Software of personal information manager type

Cardfile is a personal information manager, with an interface metaphor based on the concepts of index cards, card files, and rolodexes, that was distributed with Microsoft Windows starting from the original version 1.01 until Windows NT 4.0 Server. Cardfile is also included with Windows 98 and Windows Millennium Edition, but has to be installed manually from the installation CD-ROM. Beginning with Windows 3.1, Cardfile supported Object Linking and Embedding. The version supplied with Windows NT versions was a 32-bit application with Unicode support. Both later versions could read .crd files created by previous versions.

Localized versions of Windows may have contained Cardfile under other names, for example repert.exe (Répertoire) for the French language Windows.

== History ==
Cardfile was first released with Windows 1.0 as an application that would allow users to create and flip through index cards containing several lines of free-form text. The original developer was Mark Cliggett, represented by his initials MGC as the first three bytes of the original .crd file format.

Windows 3.0 introduced some minor changes to the Cardfile user interface, changing the application's background from blue to white and adding an access bar below the menu, which displays the current view mode (card view or list view) and the number of cards in the file, as well as providing buttons to quickly move to the previous or next cards in order.

With Windows 3.1, Cardfile received a further update, adding OLE support, which allowed content from other OLE-supporting applications to be included within a Cardfile database. At this time, the file format was updated in order to support the new feature, with the file signature changing to RRG to disambiguate the new .crd file format from the earlier one.

Cardfile was also released as a 32-bit accessory for the early versions of Windows NT, using a modification of the Windows 3.1 file format but changing the signature to DKO and the character width for text data to 16 bits in order to support Unicode.
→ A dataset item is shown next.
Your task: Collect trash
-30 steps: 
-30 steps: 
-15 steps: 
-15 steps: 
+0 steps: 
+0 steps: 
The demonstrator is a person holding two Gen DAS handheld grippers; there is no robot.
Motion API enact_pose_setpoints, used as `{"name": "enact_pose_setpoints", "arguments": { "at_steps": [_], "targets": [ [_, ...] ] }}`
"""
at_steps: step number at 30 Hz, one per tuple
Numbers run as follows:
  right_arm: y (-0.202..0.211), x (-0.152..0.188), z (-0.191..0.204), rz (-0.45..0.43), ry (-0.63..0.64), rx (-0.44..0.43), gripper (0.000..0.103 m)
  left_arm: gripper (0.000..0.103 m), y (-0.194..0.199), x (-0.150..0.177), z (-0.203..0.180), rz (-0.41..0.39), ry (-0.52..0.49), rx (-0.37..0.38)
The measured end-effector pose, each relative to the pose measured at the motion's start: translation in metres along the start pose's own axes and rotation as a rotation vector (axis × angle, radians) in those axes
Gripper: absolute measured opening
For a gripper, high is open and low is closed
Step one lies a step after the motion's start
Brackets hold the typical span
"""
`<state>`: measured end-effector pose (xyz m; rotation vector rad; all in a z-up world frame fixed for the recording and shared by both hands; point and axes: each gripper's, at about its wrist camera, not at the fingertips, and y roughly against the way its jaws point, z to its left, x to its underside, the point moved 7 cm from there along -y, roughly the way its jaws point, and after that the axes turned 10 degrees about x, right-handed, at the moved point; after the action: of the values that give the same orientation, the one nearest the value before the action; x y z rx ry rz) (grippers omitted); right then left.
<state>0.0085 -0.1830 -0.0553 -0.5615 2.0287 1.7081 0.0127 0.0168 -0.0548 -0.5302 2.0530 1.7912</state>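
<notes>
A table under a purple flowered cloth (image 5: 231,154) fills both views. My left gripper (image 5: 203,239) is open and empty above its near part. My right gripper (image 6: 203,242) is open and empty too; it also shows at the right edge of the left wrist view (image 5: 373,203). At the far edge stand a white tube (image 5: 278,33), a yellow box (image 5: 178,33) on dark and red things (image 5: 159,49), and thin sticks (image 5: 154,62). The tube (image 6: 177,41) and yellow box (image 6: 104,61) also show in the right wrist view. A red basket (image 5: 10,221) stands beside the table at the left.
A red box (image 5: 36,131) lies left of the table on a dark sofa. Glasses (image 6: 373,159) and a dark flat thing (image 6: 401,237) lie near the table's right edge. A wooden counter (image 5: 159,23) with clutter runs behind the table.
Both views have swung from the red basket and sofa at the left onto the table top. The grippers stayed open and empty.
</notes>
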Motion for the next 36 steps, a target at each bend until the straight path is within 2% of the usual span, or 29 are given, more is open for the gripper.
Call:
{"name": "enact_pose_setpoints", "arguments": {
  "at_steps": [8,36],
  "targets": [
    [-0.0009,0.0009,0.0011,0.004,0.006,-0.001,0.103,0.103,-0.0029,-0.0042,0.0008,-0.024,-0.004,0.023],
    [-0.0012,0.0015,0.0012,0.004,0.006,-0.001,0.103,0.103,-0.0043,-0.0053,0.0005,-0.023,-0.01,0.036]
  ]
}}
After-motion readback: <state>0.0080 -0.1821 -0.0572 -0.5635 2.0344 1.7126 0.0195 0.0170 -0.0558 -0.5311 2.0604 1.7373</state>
The Windows 3.1 version of Cardfile was included with Windows 95, 98, and ME, but not installed by default. For the later two versions of Windows, the user would have to manually copy the Cardfile application from the Windows install CD in order to use the application.

=== Versions ===

- 16-bit (1.01) – File size 36,588 bytes.
- 16-bit (2.00) – File size 39,440 bytes.
- 16-bit (2.03) – File size 39,264 bytes.
- 16-bit (3.0) – File size: 53,952 bytes; Date stamp: 10-31-90; Confirmed in: Windows 3.0a, Windows 3.0 MME
- 16-bit (WLO) – File size: 78,432 bytes; Date stamp: 09-23-91; Confirmed in: WLO 1.0 Note: recompiled from the Windows 3.0 sources to demonstrate the Windows Libraries for OS/2.
- 16-bit w/ OLE – File size: 93,184 bytes; Date stamp: 12-31-93; Confirmed in: Windows 3.10, 3.11, Windows for Workgroups 3.10, 3.11, Win-OS/2 3.1, Windows 98 SE
- 32-bit – File size: 101,008 bytes; Date stamp: 05-25-95; Confirmed in: Windows NT 3.10, 3.50, 3.51 (diskette and CD-ROM)
- DEC Alpha – File size 148,240 bytes; Date stamp; 05-25-95; Confirmed in: Windows NT 3.51
- MIPS – File size 156,432 bytes; Date stamp; 05-25-95; Confirmed in: Windows NT 3.51
- PPC – File size 171,280; Date stamp 05-25-95; Confirmed in: Windows NT 3.51

== Replacements ==
Microsoft never released a program to replace Cardfile following the discontinuation of its development. However, Schedule+, which appeared with Windows for Workgroups, and Outlook Express, which appeared with Windows 98, have built-in contact managers which can replace Cardfile's use as a contact manager. Schedule+ also had the ability to import Cardfile .crd files through its Import/Export Add-on pack.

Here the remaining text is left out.